Yine bir farklı olay ise tüm Dünya tarafından yoğun bir şekilde izlenen youtube internet sitesinin Atatürk’e hakaret içerikli görüntüleri yayınlaması idi.Bu görüntülerin yayınlanması üzerine Türk mahkemeleri kanalıyla youtube’a erişim engellendi.Tabiiki düşünce ve ifade özgürlüğü hakaret ve şiddet davetiyesi içermemekle sınırlıdır.Hakaret ve şiddet çağrısı düşünce değildir.Ama şu da bilinmeliki bu yayın sadece Türkiye’de durdurulabilmişti.Tüm Dünya bu görüntüleri izleyebiliyordu.Bazen düşünceye sınır getireyim derken Dünya ölçeğindeki yapılanmalar ile baş edemez ve zor duruma düşebilirsiniz.

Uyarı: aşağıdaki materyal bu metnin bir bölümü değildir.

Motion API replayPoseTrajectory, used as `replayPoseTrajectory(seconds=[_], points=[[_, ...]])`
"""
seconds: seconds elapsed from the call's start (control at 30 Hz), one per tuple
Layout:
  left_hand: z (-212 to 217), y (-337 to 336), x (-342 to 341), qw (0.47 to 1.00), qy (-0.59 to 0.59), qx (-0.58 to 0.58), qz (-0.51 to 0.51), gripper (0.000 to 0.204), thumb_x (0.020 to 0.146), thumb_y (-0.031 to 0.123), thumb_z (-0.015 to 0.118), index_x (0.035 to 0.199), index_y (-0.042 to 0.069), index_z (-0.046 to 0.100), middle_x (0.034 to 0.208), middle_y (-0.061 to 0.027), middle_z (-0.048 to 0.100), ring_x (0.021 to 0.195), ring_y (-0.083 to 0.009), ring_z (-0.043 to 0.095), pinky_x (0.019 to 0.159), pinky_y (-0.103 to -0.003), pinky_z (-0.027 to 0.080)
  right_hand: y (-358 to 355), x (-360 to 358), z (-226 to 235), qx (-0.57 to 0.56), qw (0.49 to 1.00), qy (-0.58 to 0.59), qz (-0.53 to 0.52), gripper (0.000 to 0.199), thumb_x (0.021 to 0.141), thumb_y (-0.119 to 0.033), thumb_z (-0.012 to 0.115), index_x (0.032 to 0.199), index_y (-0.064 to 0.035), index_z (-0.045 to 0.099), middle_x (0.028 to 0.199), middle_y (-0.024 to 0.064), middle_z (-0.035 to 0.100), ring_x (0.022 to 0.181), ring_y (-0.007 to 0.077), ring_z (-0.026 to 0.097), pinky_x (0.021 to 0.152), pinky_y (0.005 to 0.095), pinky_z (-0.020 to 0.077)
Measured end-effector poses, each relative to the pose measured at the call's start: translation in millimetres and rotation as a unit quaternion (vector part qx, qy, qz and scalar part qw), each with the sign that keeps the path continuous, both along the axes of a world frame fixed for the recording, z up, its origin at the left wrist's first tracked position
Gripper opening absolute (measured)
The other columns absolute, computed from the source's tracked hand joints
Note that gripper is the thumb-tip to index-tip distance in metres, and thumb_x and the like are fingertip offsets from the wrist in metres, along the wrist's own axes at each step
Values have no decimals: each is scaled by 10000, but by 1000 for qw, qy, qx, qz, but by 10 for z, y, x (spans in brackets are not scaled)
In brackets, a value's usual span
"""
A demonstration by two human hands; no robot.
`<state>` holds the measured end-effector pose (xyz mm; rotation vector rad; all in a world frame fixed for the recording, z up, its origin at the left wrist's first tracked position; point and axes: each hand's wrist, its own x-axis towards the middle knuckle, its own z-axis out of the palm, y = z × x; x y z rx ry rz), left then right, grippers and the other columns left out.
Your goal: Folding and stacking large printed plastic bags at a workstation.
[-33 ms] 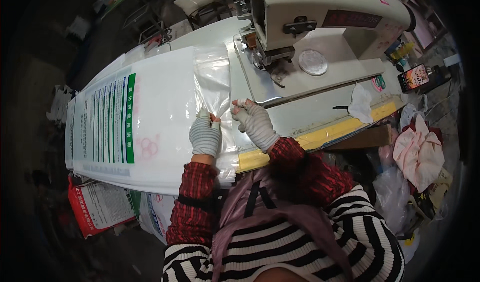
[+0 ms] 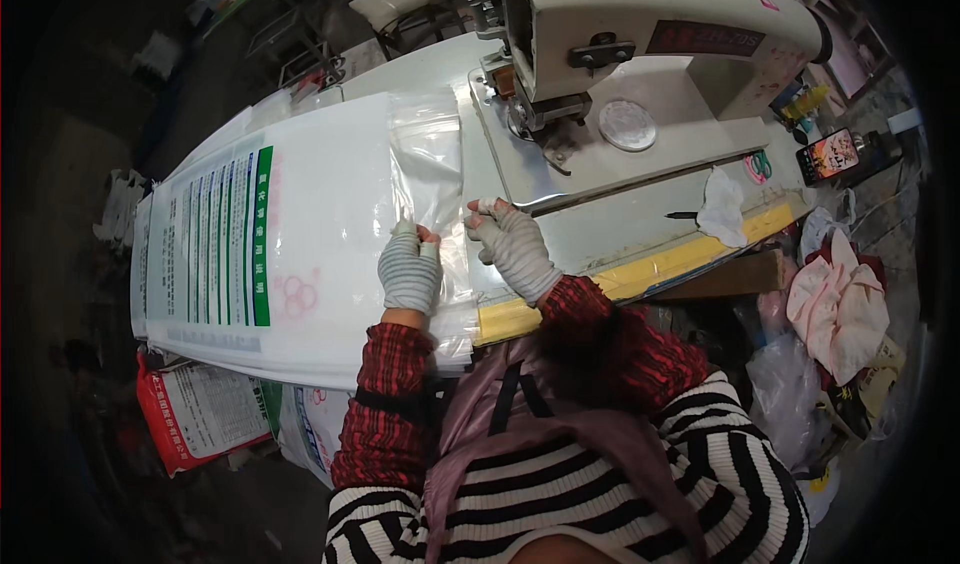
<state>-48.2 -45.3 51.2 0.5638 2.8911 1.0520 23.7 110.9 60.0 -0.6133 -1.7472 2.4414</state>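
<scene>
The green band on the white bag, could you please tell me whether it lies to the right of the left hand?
No, the green band lies to the left of the left hand.

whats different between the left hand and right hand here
The left hand is over the clear end of the white bags, while the right hand is just beyond their edge, over the table. The left hand points almost straight away from the body; the right hand slants toward the left.

Both wear pale striped gloves and have red and black sleeves behind them.
</scene>
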Motion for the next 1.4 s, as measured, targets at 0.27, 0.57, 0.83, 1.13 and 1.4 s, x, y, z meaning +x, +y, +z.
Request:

Türkiye artık silkinmeli ve 3. Dünyacı reflekslerden kurtulmalıdır. Ülkemiz büyük bir medeniyet bakiyesi olması nedeniyle Dünya’da halen büyük bir önem arz etmektedir.Yıllardı yaşadığımız aşağılanmaları kompleksli bir ruh hali ile yenmemiz mümkün görünmemektedir.Aksine her geçen gün yeniden şekillenen Dünya’da daha fazla önem arz eden bir ülke olduğumuzu anlamak zorundayız.Yaşamın zorunlu sonucu olan her an oluşan yeni şartlara uyum göstermeye çalışmamız gerekir.Bu uyum için ilkönce kendimizi ve yeni oluşumları doğru görmemiz gerekir.Dokunulunca içine kapanan ilkel bir refleks yerine tüm değişik varyasyonları düşünebilen ve alternatiflere açık bir durumda olmalıyız.Bu bireyler için de toplum için de geçerlidir.
Zaten eleştiriyi algılamada problemli iseniz doğru bir çizgide gitme ihtimaliniz zayıflamıştır. Eleştiri karşısında “dostlar ve düşmanlar” ikileminden başka bir alternatif göremiyorsanız, kendinizi yenileme ihtimali de ortadan kaybolmuştur. Bu tutuk ve dışa kapalı ruh hali ile haksızlığa uğratıldığınız zaman ise ne yapacağınızı bilemez bir duruma düşebilirsiniz.Zira Dünya ölçeğinde artık sizin müdahale edemeyeceğiniz mekanizmalar devreye girmiş ve eliniz kolunuz bağlanmış olabilir.Özeleştiri geleneği oluşturamamış iseniz, sonunda oluşan yeni gelişmeler sizi şapkanızı önünüze koyup düşünmeye sevk eder ister istemez.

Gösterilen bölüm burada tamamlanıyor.